TO READ The Transit of Venus is to leave the crazed nihilistic rush of the modern street and to venture into the lucid stillness of an old place, maybe an art museum, of finer craftsmanship and the echos of time. This novel hauntingly portrays contemporary life, always going past it, past the preoccupations and manias of the moment, to a longer, stiller perspective.
Here is a masterly novel asking placement in the continuum of broader history. It invites and aspires to comparisons with the great novels of literary history. The lines and intersections of characters' lives are set within the dislocating phases of world events. All is understood in the perspective of the slowwheeling geometry of time's sweep. Hazzard handles her saga about the lonely remnants of several families with a stylish cinematic control that gives us a highly structured plot moving in the shadow of Greek tragedy. She roams the world with a chastened recognition of larger patterns beyond individual fate, yet never burdens her writing with heavy-handed determinism.
Transit charts six major characters as they journey through the space of thirty years. They intersect, gravitate around each other, spin away into lonely emptiness while a dozen minor characters drift around these central constellations. They construct galaxies and float apart with the humble wonder we feel when we muse on the infinity of the sky, in oceanic silence, and trace the impersonal yet poignant movement of the stars. Hazzard sees things in two planes, as both personal emotion and tragedy, life through the wrong end of a telescope, transparently removed--almost mythologized.
In the opening "purple silence" of a shadeless summer's day we anticipate the novel's first steps. A stranger walks slowly into the landscape, this "frame of almost human expectancy," and advances, with Hardy-like fatality, toward the summer house of a famous old astronomer who seems to have "already reached the end of the world." A violently freakish tempest roars.

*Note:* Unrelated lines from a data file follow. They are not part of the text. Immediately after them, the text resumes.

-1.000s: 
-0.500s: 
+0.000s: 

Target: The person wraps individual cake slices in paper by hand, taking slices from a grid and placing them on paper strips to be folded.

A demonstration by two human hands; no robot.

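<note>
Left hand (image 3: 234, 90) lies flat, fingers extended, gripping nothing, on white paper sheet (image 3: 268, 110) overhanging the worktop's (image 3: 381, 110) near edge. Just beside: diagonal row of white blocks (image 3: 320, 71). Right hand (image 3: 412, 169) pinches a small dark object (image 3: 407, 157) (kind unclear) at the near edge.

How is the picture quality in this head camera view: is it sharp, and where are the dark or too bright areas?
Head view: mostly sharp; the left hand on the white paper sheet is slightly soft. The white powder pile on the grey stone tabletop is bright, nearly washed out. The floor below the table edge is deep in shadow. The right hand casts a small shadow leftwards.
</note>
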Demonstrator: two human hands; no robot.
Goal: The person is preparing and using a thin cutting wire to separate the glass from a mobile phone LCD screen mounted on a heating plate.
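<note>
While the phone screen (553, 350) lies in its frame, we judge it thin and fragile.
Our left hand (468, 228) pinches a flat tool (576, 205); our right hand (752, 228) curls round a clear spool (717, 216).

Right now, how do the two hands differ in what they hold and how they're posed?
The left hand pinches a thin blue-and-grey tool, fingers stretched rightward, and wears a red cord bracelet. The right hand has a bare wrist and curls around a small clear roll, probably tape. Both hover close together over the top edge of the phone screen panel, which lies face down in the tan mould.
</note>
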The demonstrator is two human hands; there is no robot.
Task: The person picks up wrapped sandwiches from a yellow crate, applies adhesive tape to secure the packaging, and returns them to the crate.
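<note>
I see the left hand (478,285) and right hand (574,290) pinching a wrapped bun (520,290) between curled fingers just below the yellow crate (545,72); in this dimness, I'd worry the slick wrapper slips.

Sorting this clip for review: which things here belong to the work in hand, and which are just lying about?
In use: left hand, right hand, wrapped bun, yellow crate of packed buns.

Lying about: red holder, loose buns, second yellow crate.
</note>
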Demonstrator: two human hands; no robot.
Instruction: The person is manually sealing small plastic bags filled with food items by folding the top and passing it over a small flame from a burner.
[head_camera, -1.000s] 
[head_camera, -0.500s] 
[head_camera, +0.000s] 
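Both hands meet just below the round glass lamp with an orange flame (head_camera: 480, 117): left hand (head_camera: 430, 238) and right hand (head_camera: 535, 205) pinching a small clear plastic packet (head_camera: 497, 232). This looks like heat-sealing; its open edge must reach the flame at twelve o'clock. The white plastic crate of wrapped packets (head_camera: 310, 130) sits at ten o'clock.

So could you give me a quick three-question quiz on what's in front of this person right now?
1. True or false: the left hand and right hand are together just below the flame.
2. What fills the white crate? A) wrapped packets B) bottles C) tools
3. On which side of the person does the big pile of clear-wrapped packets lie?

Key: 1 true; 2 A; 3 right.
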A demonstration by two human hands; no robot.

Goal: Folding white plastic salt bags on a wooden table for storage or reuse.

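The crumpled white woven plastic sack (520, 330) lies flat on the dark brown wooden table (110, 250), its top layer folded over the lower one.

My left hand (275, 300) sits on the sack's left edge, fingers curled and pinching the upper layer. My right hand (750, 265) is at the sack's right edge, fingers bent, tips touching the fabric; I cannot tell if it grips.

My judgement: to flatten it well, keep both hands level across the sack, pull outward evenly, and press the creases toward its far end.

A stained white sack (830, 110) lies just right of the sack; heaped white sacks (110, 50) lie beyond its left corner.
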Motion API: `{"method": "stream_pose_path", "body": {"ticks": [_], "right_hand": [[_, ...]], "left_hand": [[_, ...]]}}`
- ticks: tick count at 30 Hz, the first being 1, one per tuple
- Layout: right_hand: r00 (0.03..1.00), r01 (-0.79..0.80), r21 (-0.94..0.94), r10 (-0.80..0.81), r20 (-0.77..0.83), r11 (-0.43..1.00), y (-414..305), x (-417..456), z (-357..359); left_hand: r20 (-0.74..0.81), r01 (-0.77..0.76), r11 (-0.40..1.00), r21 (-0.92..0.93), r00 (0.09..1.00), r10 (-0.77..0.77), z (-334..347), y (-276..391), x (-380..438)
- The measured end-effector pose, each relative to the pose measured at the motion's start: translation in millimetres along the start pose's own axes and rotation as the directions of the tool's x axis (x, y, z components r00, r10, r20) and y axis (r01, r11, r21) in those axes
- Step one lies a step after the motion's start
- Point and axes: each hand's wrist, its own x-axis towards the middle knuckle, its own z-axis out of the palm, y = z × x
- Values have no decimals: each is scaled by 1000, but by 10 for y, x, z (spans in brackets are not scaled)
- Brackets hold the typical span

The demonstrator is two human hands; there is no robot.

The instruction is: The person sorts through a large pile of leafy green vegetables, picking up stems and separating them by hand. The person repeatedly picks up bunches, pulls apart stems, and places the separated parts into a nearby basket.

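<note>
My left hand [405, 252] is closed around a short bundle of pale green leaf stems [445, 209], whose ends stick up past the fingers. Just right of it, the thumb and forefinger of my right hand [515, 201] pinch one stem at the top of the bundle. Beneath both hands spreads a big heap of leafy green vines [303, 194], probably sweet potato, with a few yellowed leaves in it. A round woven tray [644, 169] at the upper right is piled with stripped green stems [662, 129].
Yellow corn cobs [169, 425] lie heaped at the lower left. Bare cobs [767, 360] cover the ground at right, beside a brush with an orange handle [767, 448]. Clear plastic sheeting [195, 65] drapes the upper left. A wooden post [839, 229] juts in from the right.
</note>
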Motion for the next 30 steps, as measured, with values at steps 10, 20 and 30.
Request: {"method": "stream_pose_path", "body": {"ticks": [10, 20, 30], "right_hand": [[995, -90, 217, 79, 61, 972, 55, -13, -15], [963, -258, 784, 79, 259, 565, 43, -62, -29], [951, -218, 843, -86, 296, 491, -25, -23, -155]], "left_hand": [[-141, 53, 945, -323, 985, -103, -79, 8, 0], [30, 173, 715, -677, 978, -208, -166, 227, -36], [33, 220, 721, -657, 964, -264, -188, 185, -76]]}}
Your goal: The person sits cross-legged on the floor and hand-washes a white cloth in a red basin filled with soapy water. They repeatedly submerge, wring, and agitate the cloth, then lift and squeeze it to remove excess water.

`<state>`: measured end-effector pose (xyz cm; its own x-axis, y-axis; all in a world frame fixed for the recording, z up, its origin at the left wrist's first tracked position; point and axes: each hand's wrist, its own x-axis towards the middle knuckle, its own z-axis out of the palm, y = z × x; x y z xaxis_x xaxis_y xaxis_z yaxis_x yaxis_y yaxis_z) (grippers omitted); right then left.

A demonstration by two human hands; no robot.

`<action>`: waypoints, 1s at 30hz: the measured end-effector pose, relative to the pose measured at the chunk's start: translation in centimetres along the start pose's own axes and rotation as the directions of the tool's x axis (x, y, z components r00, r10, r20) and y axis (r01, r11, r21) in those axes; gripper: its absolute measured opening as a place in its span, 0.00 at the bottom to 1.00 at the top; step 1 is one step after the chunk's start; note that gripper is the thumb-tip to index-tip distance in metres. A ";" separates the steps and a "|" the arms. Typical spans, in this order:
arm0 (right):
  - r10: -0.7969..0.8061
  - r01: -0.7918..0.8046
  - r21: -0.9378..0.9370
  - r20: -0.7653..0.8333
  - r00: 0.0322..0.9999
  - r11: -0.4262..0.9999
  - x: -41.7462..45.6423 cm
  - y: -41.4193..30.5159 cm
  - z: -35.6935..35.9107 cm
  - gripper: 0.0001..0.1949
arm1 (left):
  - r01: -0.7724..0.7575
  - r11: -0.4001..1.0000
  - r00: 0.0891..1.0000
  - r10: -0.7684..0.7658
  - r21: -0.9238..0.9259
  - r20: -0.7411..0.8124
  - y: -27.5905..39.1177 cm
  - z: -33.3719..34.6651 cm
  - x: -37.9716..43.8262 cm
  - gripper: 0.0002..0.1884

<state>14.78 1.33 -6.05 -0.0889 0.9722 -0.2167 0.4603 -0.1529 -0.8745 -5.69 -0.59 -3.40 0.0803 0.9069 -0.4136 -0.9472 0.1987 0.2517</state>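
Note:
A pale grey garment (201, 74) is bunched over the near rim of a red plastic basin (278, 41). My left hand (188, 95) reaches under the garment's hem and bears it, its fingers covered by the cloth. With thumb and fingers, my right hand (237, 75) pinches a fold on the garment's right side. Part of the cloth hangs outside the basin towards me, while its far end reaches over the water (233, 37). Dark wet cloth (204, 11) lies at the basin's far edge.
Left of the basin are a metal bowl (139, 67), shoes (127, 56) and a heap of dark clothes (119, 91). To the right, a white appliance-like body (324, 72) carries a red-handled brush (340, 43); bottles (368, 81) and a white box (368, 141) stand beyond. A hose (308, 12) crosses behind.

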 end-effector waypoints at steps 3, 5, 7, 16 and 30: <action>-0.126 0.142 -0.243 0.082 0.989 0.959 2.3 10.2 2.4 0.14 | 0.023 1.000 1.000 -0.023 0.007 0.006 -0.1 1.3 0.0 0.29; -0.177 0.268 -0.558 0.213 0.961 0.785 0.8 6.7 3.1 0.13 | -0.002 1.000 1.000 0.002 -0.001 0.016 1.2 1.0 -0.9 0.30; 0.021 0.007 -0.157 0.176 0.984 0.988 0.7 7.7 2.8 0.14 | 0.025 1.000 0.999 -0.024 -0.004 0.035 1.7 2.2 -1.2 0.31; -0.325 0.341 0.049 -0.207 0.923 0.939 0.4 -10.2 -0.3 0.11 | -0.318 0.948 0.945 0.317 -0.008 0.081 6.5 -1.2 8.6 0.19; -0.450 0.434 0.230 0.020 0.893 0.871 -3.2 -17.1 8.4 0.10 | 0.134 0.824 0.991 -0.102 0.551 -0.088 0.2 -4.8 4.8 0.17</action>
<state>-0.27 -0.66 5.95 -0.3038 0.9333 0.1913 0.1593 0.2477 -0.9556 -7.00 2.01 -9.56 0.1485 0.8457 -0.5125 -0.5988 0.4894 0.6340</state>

Transit has much in common with the archetypal "old stories" of love and tragedy that form our literary past. It's almost schematic in outline, obeying some huge Sophoclean unity of thirty years' tragedy. Hazzard carefully constructs the work to fit this ancient paradigm and moves with silent and relentless force along a cosmic plan of the way things are in the world, and should be in a novel.
Characters here are, as an airport sign reads, "Passengers in Transit," moving through emotions alone, along intersecting orbits in mechanical mystery. When staid government official Christian Thrale meets orphan Grace Bell at the symphony, two strangers' historical curves come together and fall into relation:
She was no sooner down the aisle than Christian spoke. He had never done such a thing in his life, but knew there was no time to lose. They got swiftly through some piffle about Sibelius, and by the time the duenna returned Christian had written a phone number and suggested Saturday. All this, which should have seemed extraordinary to him, appeared inevitable and entirely right.
Their intimacy, like others in the book, is "set in motion" by this collision. Christian soon knows that "there could be no outcome to such activities but marriage." Later, another couple: "the ferry rocked in the wash of a small steamer. Ted and Caro were flung against each other and did not depart." This is Hazzard's world, "the long accident of life."
Topical time haunts the novel; it is the center of these impersonal forces, their measure. Characters swing with "the pendulum of an era," obeying some physics of oscillatory motion. But below the philosophic dimension we recognize a close attention to contemporary detail of world and cultural history. We see "brutish, bottomless" Australia during the war and after, when Caro and Grace Bell are there, existing in the unimpassioned hopelessness and nowhereness of a place where "history's shrivelled chronicle" has already "terminated in unsuccess." When their mother drowns in a bizarre boating accident, we read, "Greece fell, Crete fell, there was a toppling, even of history." Then the sixties, like a documentary montage, a freely associated tumble of images to define an era:
In America, a white man had been shot dead in a car, and a black man on a veranda. In Russia, a novelist had emerged from hell to announce that beauty would save the world. Russian tanks rolled through Prague while America made war in Asia. In Greece the plays of Aristophanes were forbidden, in China the writings of Confucius.
On the moon, the crepe sole of modern man impresses itself on the Mare Tranquillitatus.
On the Old World, History lay like a paralysis. In France, the generals died. In Italy a population abandoned the fields forever to make cars or cardigans in factories; economists called this a miracle.
Protesters with aerosol cans had sprayed Stonehenge dark red.
In London there was foul weather, and the balance of payments on the blink or brink.
And later Ted Tice feels the shopping center squalor of our own time, a motel room, space on a floor plan instead of a room. Hazzard reminds us of the typical misery of the city-world we live in: the "sleazy inevitability" of industrialized loneliness, among "the freakishness, fads, and obscure forms of endurance," the "ceaseless milling in anonymity and extreme loneliness, with little reverie and no peace," and the boredom of living in a world that is all a "costly shambles ruled by tax laws," where "existence has to be turned over to the experts."